From the data below, set down exactly the lines between the one holding "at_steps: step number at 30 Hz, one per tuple" and the one holding "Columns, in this", inclusive, and no others.

(Stored dataset items)
-- Opening Marker --
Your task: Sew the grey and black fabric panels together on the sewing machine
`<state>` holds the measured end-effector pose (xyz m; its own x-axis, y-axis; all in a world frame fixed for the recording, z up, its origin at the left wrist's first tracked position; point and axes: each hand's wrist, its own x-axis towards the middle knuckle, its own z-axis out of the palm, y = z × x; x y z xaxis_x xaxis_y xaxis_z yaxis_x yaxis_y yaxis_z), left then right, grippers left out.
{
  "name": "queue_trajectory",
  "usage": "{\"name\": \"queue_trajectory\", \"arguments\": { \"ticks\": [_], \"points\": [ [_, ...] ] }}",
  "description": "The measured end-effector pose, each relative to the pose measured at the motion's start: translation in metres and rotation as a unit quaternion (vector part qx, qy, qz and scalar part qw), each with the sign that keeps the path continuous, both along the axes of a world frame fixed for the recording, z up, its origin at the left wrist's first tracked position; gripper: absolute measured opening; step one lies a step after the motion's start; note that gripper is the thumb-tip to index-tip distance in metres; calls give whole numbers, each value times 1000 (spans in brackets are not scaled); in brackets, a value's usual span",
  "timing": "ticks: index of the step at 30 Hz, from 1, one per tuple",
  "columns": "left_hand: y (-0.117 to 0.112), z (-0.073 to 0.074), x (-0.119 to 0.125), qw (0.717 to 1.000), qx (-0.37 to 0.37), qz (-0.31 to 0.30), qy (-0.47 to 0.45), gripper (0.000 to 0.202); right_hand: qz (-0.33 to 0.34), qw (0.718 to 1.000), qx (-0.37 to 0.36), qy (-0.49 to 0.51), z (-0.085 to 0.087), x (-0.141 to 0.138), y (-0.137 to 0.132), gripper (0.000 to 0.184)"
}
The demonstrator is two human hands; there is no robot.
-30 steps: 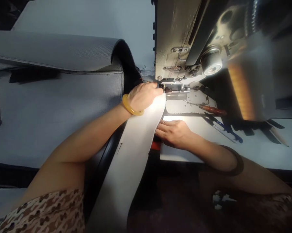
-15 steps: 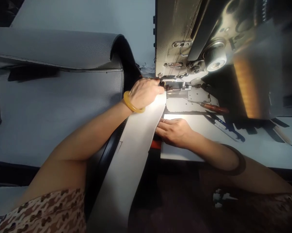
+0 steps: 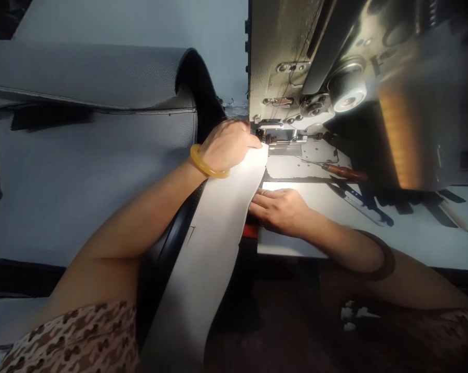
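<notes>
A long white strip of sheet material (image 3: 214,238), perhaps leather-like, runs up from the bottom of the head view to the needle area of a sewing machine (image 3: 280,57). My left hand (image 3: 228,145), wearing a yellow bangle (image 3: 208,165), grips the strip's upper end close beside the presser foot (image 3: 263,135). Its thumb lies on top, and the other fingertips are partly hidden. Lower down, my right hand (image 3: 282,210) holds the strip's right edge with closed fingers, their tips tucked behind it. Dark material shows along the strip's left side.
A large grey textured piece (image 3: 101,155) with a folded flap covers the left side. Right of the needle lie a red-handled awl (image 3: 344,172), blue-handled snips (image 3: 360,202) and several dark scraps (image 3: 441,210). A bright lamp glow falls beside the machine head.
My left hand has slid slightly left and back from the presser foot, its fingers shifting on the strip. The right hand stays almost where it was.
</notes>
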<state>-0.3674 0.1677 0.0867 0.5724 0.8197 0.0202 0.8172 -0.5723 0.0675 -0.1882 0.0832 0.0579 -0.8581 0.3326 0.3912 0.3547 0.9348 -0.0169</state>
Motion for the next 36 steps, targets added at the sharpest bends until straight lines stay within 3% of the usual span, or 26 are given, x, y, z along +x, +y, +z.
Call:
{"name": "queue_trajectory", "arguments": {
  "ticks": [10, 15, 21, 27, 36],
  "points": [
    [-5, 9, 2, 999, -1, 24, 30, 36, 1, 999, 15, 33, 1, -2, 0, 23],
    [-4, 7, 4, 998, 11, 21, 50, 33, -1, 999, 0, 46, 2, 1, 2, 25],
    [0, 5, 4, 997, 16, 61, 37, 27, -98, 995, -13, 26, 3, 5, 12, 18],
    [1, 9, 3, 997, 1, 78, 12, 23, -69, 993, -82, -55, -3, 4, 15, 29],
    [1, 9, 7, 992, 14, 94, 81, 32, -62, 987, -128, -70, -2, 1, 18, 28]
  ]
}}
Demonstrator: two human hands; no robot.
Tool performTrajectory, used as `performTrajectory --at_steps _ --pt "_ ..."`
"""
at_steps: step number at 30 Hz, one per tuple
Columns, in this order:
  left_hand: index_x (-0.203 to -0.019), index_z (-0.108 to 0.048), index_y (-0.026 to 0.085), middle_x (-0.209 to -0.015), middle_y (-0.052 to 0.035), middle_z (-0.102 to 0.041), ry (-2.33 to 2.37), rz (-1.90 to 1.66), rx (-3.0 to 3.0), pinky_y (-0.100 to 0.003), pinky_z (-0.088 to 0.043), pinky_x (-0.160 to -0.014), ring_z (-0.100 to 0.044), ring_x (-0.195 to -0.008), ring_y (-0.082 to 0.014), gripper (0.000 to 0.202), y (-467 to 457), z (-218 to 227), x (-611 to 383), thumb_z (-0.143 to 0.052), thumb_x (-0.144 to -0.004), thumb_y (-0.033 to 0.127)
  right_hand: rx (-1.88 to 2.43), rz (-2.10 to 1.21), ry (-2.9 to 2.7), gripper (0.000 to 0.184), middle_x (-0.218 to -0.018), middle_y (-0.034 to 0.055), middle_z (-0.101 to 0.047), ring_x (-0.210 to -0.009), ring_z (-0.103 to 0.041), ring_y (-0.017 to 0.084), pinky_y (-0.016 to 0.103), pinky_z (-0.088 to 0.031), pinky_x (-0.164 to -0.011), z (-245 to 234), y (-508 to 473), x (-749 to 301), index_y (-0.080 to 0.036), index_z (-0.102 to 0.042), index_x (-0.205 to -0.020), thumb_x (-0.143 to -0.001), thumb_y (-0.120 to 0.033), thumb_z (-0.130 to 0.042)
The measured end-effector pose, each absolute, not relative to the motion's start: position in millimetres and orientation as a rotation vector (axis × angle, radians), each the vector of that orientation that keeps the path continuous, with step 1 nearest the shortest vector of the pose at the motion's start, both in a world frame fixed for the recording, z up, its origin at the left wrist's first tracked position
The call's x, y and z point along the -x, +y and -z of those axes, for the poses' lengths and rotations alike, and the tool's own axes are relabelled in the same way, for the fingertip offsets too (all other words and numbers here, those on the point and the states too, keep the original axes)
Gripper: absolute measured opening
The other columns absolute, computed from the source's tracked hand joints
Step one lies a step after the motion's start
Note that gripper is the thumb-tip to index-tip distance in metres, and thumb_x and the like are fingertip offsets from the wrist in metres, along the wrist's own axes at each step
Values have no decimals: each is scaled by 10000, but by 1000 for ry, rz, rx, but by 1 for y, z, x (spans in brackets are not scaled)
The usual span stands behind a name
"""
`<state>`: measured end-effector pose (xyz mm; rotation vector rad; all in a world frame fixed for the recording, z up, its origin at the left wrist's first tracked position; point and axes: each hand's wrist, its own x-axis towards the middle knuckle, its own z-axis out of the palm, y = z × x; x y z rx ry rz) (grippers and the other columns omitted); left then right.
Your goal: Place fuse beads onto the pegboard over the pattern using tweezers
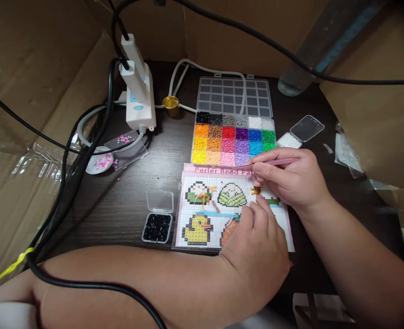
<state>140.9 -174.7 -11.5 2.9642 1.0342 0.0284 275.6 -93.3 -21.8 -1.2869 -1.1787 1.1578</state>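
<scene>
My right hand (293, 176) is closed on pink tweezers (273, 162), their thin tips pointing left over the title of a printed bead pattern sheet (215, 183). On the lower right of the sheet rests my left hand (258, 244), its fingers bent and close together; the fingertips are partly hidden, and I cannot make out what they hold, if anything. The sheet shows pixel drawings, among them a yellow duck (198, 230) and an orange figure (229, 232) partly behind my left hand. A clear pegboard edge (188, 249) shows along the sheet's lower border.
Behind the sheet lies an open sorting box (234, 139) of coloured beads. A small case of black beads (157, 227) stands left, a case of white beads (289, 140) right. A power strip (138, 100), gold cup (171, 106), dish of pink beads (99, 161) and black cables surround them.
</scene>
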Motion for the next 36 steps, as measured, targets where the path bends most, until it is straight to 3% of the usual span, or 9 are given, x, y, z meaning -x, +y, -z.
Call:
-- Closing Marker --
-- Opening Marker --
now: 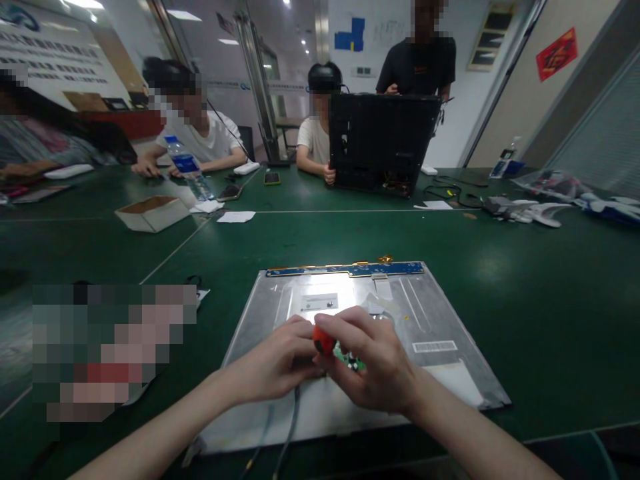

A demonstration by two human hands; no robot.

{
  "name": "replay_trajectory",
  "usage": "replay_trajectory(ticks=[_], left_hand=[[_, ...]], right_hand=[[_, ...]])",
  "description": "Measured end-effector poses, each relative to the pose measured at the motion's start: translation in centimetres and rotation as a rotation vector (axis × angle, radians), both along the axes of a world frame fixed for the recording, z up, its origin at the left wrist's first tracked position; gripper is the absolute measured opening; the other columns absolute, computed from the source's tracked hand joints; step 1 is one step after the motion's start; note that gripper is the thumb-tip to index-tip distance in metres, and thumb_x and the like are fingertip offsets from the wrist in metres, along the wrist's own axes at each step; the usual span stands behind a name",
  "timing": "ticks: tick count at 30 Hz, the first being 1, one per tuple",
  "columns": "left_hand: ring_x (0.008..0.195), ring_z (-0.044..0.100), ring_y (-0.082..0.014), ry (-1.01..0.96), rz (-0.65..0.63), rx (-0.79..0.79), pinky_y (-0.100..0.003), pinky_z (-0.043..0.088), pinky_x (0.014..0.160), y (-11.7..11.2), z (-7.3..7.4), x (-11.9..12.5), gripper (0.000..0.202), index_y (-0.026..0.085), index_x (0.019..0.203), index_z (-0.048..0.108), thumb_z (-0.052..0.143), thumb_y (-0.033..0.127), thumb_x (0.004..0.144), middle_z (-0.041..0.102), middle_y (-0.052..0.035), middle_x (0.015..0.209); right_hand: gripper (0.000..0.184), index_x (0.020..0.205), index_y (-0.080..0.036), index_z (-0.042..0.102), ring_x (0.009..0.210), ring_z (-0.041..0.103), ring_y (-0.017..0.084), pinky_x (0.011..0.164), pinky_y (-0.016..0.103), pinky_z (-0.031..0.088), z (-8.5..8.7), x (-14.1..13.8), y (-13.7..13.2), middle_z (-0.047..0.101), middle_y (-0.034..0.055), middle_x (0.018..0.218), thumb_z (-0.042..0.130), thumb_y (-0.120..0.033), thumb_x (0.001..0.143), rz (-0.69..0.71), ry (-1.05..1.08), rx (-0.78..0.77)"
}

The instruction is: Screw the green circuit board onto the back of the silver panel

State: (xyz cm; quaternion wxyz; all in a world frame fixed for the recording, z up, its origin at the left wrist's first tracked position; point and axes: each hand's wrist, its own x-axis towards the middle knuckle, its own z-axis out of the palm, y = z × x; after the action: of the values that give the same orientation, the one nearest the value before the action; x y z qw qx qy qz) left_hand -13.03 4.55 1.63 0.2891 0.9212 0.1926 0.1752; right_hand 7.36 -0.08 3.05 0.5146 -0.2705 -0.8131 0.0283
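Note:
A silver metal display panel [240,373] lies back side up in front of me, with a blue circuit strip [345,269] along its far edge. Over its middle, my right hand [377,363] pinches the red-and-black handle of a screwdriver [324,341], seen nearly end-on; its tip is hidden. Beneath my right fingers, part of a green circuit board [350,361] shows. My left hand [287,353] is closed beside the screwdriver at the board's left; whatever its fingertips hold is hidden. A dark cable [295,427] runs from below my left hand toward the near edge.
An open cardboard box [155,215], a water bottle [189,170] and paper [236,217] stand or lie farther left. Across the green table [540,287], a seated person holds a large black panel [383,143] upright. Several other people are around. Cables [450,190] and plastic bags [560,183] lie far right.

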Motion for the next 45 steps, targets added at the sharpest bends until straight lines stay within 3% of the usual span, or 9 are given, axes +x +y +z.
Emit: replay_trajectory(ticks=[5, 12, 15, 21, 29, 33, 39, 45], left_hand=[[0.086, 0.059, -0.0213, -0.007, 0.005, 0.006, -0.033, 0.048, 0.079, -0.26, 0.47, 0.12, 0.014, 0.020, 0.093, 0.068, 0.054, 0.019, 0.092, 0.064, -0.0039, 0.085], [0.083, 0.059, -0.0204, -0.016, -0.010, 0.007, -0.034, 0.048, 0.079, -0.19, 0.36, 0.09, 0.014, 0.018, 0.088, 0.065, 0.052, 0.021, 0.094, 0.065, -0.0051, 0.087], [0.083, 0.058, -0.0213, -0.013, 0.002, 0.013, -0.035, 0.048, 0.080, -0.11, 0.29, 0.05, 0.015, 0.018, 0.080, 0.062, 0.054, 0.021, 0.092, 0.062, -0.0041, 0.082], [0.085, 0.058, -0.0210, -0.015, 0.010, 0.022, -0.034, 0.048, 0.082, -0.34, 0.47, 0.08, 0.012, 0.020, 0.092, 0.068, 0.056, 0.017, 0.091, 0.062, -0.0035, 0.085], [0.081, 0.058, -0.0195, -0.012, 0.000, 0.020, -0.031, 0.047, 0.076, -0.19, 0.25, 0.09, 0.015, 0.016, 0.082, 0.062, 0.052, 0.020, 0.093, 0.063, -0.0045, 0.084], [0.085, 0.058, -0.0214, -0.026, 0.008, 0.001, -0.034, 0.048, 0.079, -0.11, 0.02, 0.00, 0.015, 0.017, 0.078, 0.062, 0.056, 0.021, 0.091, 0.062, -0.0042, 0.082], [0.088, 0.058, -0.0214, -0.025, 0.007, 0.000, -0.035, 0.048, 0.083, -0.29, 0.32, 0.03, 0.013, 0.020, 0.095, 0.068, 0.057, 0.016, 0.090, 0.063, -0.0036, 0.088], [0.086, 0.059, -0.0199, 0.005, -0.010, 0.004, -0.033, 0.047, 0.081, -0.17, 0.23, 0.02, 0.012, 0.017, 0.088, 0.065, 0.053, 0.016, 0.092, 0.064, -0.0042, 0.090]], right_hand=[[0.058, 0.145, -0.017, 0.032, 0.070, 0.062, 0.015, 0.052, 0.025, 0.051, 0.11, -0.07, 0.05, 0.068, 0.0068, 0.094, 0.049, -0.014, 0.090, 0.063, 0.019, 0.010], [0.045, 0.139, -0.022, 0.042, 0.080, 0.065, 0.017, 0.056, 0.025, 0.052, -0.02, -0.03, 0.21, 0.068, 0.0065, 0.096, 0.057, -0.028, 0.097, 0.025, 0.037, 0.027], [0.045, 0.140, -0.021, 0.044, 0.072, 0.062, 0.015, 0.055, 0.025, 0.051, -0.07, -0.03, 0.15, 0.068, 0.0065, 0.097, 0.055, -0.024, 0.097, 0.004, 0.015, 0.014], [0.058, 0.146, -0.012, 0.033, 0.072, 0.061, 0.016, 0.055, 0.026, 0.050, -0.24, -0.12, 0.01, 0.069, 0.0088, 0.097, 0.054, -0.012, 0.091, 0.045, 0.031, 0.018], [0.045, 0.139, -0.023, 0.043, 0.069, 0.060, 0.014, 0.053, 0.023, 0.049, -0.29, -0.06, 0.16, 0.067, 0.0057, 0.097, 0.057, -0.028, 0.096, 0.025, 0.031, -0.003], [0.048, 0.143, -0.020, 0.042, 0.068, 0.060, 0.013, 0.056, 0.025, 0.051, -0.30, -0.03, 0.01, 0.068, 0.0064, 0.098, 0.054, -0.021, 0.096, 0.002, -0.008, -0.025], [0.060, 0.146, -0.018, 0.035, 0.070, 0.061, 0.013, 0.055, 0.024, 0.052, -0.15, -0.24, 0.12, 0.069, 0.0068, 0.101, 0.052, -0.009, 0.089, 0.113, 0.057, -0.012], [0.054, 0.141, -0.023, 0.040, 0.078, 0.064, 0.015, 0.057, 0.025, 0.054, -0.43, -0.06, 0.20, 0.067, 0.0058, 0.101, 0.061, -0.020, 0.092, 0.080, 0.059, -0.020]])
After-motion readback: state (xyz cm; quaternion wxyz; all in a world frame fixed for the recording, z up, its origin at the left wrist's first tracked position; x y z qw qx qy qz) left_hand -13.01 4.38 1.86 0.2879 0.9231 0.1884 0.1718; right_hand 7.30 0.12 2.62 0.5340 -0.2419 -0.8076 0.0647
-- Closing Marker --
■ **Task answer**:
at_steps: step number at 30 Hz, one per tuple
Columns, in this order:

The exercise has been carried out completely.